April is National Oral Cancer Awareness Month
April is National Oral Cancer Awareness Month, a time when the dental community rallies together to fight against a serious disease. It has been reported that oral and pharyngeal cancer (cancer of the mouth and upper throat) collectively kills nearly one person every hour of every day of the year. Of the people newly diagnosed with these cancers, only about 60% will live longer than five years. In addition, many who do survive end up suffering from long-term problems such as severe facial disfigurement or difficulty eating and speaking.

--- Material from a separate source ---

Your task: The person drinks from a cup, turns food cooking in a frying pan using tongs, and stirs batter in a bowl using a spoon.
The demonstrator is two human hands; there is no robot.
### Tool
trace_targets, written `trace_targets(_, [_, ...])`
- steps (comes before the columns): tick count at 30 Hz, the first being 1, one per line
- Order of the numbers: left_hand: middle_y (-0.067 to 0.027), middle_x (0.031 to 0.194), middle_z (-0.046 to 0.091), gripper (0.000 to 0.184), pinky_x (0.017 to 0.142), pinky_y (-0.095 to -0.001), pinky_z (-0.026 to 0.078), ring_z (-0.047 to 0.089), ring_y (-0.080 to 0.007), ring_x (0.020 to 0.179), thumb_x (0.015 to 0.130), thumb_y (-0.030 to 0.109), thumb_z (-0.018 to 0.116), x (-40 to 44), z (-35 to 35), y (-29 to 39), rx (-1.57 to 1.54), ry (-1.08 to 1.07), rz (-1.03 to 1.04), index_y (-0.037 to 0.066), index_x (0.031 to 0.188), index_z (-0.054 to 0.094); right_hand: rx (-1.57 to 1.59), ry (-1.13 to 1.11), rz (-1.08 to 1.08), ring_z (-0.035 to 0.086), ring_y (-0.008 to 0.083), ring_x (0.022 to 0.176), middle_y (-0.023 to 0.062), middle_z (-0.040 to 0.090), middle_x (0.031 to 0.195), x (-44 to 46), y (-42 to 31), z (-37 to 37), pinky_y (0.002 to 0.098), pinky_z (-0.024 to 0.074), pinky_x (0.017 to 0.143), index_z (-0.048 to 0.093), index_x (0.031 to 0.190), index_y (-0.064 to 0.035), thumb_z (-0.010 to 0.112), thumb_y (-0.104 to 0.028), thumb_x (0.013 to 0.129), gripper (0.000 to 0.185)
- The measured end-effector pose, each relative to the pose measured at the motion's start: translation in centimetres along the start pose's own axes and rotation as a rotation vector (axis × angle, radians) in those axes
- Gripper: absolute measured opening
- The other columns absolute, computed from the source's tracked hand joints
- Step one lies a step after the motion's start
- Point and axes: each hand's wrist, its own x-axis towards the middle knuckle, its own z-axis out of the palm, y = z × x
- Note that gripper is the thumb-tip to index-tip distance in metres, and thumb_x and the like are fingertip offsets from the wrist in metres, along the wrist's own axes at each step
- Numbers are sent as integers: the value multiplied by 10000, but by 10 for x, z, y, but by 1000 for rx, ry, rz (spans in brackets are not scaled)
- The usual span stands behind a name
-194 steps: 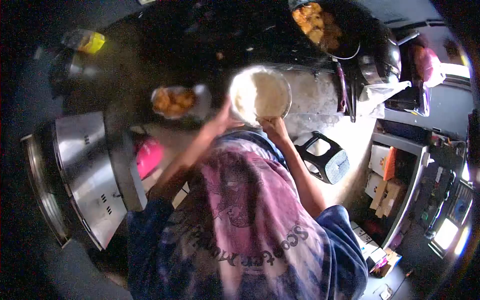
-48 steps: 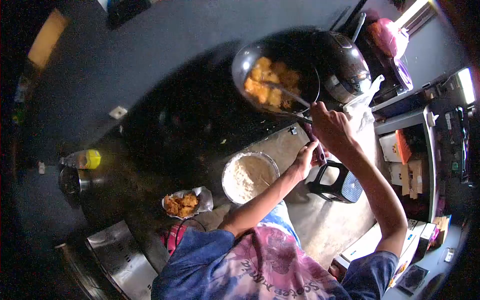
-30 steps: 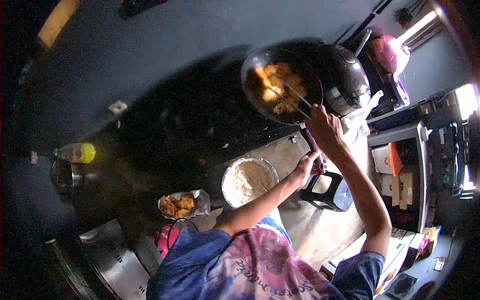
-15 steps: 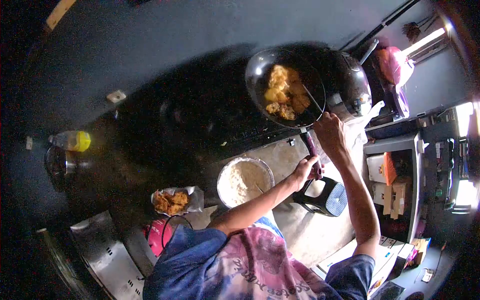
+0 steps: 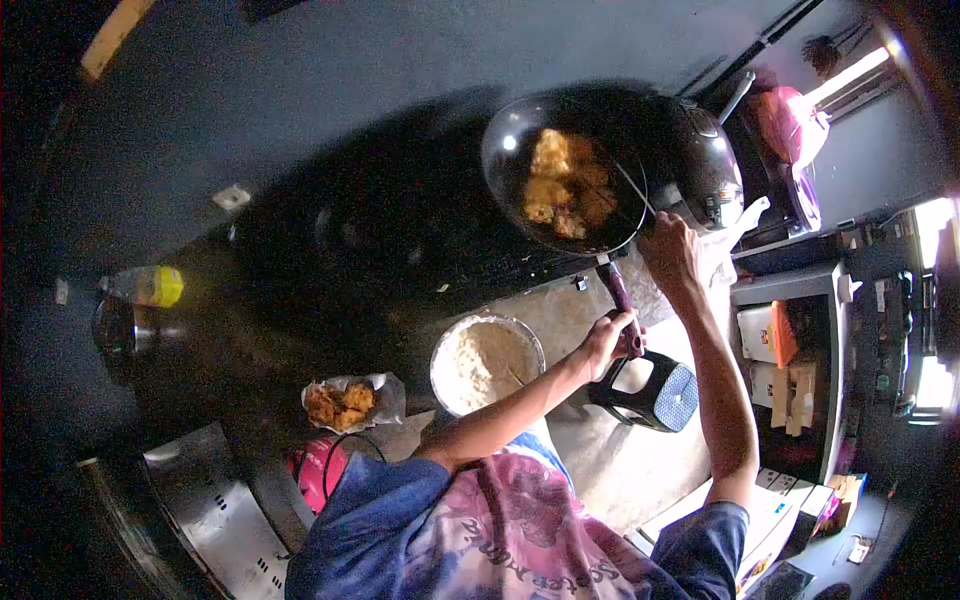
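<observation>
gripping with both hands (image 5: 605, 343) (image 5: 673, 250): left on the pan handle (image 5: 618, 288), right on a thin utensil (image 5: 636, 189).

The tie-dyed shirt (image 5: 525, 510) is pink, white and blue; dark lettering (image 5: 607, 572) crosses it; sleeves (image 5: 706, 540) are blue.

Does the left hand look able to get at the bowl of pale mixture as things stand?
Probably not while the left hand grips the pan handle. Were it released, the way looks free: the bowl is close by and open on top, with just the left forearm overlapping its edge in view.
</observation>
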Motion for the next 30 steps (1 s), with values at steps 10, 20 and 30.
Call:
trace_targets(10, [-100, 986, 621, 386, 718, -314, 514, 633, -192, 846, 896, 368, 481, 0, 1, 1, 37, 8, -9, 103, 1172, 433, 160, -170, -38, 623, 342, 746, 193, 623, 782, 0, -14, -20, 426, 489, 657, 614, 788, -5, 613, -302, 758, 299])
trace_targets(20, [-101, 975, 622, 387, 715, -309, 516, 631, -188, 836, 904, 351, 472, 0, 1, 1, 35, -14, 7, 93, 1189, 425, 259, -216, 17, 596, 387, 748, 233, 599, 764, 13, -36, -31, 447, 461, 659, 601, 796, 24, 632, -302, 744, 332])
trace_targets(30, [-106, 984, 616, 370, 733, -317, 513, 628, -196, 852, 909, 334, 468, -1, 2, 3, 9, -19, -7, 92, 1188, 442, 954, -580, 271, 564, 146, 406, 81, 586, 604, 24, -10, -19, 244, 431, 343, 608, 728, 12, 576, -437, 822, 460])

When caught early, oral cancers have an 80 to 90 percent survival rate. Although we cannot stop this virus from spreading, prevention can save a life. Celebrate National Oral Cancer Awareness Month by scheduling an oral cancer screening with your dentist. The goal of oral cancer screening is to identify mouth cancer early when there is a greater chance for a cure.
Are You at Risk?
Some of the risk factors for oral cancer include tobacco use, heavy alcohol consumption, infection with human papillomavirus (HPV), sun exposure, diet, betel nut use, and a personal history of oral cancer. However, the fastest growing segment of oral cancer patients is young, healthy, nonsmoking individuals. That’s why it is more important than ever for all adults to have regular oral cancer screenings.
Recognize the Symptoms
Symptoms to watch for include patches inside the mouth or the lips, a sore on the mouth or lips that don't heal, bleeding in the mouth, loose teeth, pain or difficulty swallowing, a lump in the neck, numbness of the lower lip and chin and a persistent earache. Visit your dentist or physician immediately if you have any of these symptoms.

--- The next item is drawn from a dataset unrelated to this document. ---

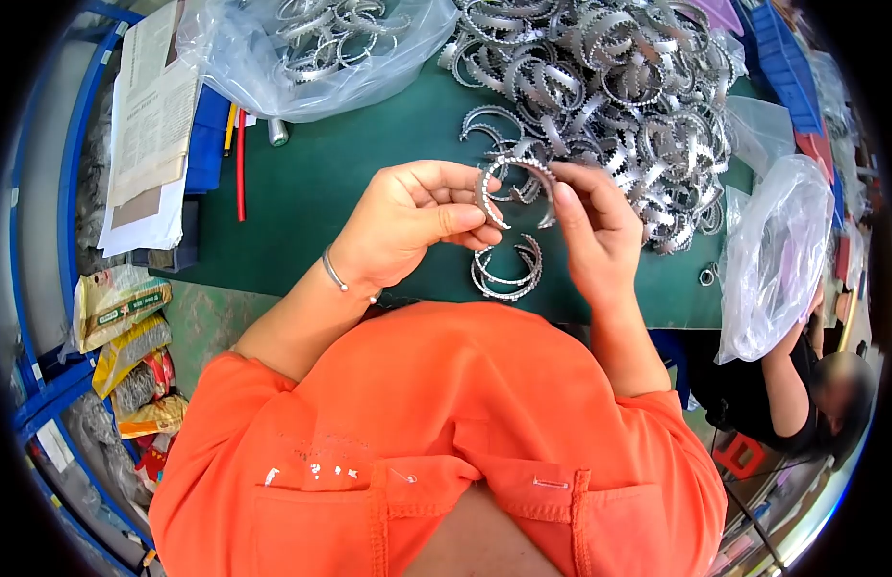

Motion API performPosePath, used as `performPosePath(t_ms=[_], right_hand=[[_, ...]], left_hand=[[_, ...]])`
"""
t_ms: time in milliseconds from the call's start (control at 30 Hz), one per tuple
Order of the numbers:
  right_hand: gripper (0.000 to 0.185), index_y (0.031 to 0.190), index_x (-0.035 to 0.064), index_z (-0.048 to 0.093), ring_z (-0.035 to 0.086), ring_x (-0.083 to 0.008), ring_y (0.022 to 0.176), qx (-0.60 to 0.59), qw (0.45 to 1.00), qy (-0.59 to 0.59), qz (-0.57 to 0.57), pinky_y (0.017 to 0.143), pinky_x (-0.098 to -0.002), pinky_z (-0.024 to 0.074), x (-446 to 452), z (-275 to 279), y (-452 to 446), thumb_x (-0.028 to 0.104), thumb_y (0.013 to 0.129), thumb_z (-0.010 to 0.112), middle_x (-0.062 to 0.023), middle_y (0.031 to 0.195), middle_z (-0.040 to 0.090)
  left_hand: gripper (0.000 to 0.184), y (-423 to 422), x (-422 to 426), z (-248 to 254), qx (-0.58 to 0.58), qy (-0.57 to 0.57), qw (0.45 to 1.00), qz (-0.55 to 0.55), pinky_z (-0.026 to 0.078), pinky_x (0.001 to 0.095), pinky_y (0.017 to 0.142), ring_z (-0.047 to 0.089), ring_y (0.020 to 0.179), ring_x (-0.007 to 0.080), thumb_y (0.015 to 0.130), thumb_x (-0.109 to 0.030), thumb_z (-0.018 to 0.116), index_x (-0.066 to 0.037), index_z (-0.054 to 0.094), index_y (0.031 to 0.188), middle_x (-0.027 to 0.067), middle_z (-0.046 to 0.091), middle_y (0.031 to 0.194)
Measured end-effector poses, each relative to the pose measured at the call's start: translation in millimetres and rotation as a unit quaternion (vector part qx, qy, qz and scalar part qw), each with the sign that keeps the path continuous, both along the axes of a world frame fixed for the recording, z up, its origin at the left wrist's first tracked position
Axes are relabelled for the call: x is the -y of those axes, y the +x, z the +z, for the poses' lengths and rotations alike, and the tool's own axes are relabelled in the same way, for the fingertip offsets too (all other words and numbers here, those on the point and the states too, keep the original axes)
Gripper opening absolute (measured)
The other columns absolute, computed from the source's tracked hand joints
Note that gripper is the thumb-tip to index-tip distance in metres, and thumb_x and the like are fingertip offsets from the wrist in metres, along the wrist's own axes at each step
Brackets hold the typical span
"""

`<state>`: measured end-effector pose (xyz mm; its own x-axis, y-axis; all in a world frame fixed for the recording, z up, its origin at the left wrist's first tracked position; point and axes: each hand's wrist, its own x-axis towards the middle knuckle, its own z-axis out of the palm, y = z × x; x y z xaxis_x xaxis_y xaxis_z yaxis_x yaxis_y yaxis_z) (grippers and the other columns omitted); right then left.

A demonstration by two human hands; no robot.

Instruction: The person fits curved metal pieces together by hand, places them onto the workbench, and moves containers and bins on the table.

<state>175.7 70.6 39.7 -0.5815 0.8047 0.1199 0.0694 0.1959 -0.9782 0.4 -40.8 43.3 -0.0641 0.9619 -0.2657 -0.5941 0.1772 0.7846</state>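
Between my two hands I hold a toothed, C-shaped metal ring [486, 188] above the green table, its gap facing me. My left hand [417, 210] pinches the ring's left side between thumb and fingers. On its right side, the thumb and fingers of my right hand [596, 219] are closed. Just below, a couple of similar open rings [508, 287] lie nested on the table near its front edge. More loose rings [491, 123] lie right behind my hands, partly hidden by them.
A large heap of toothed metal rings [609, 77] covers the back right. At the back left, a clear plastic bag [301, 101] holds more rings. A red stick [241, 168] and papers [148, 135] lie left. Another person [787, 385] is at the right, beside a plastic bag [773, 250].
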Motion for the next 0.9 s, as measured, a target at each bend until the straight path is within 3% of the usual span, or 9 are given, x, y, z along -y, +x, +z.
performPosePath(t_ms=[33, 133, 200, 300, 400, 500, 600, 700, 900], right_hand=[[0.015, 0.097, -0.0013, 0.060, 0.058, -0.0148, 0.068, 0.041, 0.969, 0.241, -0.030, 0.058, -0.0233, 0.0448, 0, -3, -2, 0.004, 0.083, 0.058, -0.0099, 0.079, 0.061], [0.012, 0.092, 0.0000, 0.062, 0.056, -0.0174, 0.072, -0.012, 0.973, 0.231, 0.001, 0.062, -0.0258, 0.0439, 4, 7, -7, 0.003, 0.081, 0.059, -0.0105, 0.080, 0.060], [0.012, 0.091, -0.0008, 0.061, 0.056, -0.0153, 0.068, 0.006, 0.989, 0.118, 0.091, 0.060, -0.0246, 0.0442, 13, 13, -8, 0.004, 0.080, 0.061, -0.0096, 0.078, 0.060], [0.012, 0.093, -0.0013, 0.058, 0.055, -0.0085, 0.061, -0.044, 0.994, -0.052, 0.085, 0.056, -0.0201, 0.0441, 21, 2, -11, 0.005, 0.083, 0.060, -0.0053, 0.074, 0.060], [0.015, 0.094, -0.0017, 0.057, 0.054, -0.0084, 0.059, -0.118, 0.937, -0.313, 0.099, 0.051, -0.0200, 0.0445, 10, 2, -4, 0.012, 0.086, 0.058, -0.0051, 0.074, 0.060], [0.018, 0.095, -0.0020, 0.054, 0.054, -0.0107, 0.057, -0.210, 0.866, -0.439, 0.118, 0.048, -0.0220, 0.0464, 4, -4, -2, 0.015, 0.090, 0.052, -0.0085, 0.074, 0.059], [0.020, 0.094, -0.0018, 0.054, 0.054, -0.0115, 0.057, -0.243, 0.826, -0.493, 0.126, 0.048, -0.0236, 0.0481, 2, -6, -2, 0.017, 0.091, 0.051, -0.0082, 0.072, 0.057], [0.021, 0.095, -0.0021, 0.054, 0.053, -0.0114, 0.057, -0.234, 0.821, -0.507, 0.115, 0.048, -0.0235, 0.0480, 2, -9, -1, 0.018, 0.091, 0.050, -0.0080, 0.071, 0.056], [0.026, 0.106, -0.0032, 0.050, 0.057, -0.0117, 0.063, -0.184, 0.884, -0.421, 0.088, 0.054, -0.0238, 0.0524, 3, -5, 2, 0.018, 0.091, 0.049, -0.0103, 0.079, 0.059]], left_hand=[[0.026, 0, 0, 0, -0.006, 0.002, 1.000, 0.001, 0.054, 0.0290, 0.069, 0.064, 0.076, 0.0192, 0.081, -0.001, 0.059, 0.005, 0.056, 0.106, 0.0130, 0.063, 0.088], [0.024, 6, -1, 3, -0.088, 0.008, 0.996, 0.018, 0.054, 0.0287, 0.069, 0.064, 0.075, 0.0183, 0.079, 0.001, 0.061, 0.005, 0.056, 0.102, 0.0127, 0.063, 0.087], [0.022, 16, -1, 4, -0.106, 0.029, 0.993, 0.032, 0.053, 0.0276, 0.068, 0.063, 0.075, 0.0169, 0.079, 0.002, 0.061, 0.005, 0.057, 0.100, 0.0122, 0.063, 0.086], [0.019, 18, 2, 6, -0.154, 0.052, 0.985, 0.054, 0.051, 0.0248, 0.065, 0.061, 0.073, 0.0135, 0.079, 0.003, 0.062, 0.005, 0.057, 0.097, 0.0099, 0.062, 0.085], [0.017, 9, -2, 0, -0.289, 0.088, 0.943, 0.139, 0.046, 0.0196, 0.056, 0.055, 0.067, 0.0082, 0.083, -0.003, 0.059, 0.003, 0.056, 0.099, 0.0040, 0.057, 0.090], [0.023, -5, -3, 2, -0.319, -0.018, 0.943, 0.097, 0.048, 0.0201, 0.058, 0.058, 0.070, 0.0108, 0.089, -0.011, 0.053, 0.002, 0.054, 0.108, 0.0067, 0.059, 0.092], [0.031, -8, 0, 1, -0.046, -0.044, 0.998, -0.015, 0.054, 0.0262, 0.065, 0.063, 0.076, 0.0174, 0.093, -0.015, 0.042, 0.003, 0.049, 0.117, 0.0131, 0.062, 0.094], [0.030, -4, 2, -1, -0.030, -0.030, 0.999, -0.008, 0.054, 0.0276, 0.064, 0.063, 0.074, 0.0181, 0.093, -0.014, 0.043, 0.004, 0.048, 0.117, 0.0127, 0.062, 0.087], [0.030, -6, 3, 0, -0.009, -0.032, 0.999, 0.014, 0.055, 0.0282, 0.060, 0.064, 0.069, 0.0196, 0.092, -0.013, 0.044, 0.005, 0.050, 0.115, 0.0115, 0.062, 0.082]])
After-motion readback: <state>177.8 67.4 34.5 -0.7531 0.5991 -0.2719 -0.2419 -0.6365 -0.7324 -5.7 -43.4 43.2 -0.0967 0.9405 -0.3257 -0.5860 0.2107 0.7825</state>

Schedule an Oral Cancer Screening
Oral cancer screening is an examination performed by a dentist or doctor to look for signs of cancer or precancerous conditions in your mouth. The screening itself will consist of a visual inspection of the oral cavity (lips, cheek lining, gums, the front part of your tongue, floor of the mouth, roof of the mouth) and palpation of the jaw and neck. Regular visits to your dentist can improve the chances that any suspicious changes in your oral health will be caught early, at a time when cancer can be treated more easily.
- It is important to remember that your doctor does not necessarily think you have cancer if he or she suggests a screening test. Screening tests can be administered even when you have no cancer symptoms.